**Exercise prompt**
Give the number of lines in the material below that contain the word "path", and nothing else.

**Recorded data**
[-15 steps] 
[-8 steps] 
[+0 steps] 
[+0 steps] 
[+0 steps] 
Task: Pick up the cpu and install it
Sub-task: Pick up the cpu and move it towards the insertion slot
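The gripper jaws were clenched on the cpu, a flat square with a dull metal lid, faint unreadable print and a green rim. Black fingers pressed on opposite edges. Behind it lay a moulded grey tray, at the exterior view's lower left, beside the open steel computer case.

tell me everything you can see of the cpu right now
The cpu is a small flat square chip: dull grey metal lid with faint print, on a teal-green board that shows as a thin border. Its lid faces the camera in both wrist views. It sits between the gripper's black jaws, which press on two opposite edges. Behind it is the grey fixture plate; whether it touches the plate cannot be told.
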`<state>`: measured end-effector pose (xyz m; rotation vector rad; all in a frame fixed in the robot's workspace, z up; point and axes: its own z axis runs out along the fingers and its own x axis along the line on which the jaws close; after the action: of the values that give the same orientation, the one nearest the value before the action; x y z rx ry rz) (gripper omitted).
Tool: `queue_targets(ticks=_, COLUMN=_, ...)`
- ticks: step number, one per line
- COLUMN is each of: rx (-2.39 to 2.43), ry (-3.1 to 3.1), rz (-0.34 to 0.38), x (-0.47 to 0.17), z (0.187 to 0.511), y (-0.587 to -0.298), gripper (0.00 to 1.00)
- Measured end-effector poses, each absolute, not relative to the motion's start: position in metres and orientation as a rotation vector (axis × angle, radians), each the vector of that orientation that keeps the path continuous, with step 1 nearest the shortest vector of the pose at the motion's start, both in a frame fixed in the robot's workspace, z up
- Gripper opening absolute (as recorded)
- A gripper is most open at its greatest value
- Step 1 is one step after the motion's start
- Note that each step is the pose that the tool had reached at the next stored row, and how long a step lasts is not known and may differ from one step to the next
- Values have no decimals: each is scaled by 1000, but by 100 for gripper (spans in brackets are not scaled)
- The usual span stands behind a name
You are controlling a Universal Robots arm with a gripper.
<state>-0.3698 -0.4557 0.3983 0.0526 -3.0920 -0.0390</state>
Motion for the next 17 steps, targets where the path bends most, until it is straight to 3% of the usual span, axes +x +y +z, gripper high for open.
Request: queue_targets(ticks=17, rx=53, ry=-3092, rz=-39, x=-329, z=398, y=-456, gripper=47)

**Answer box**
2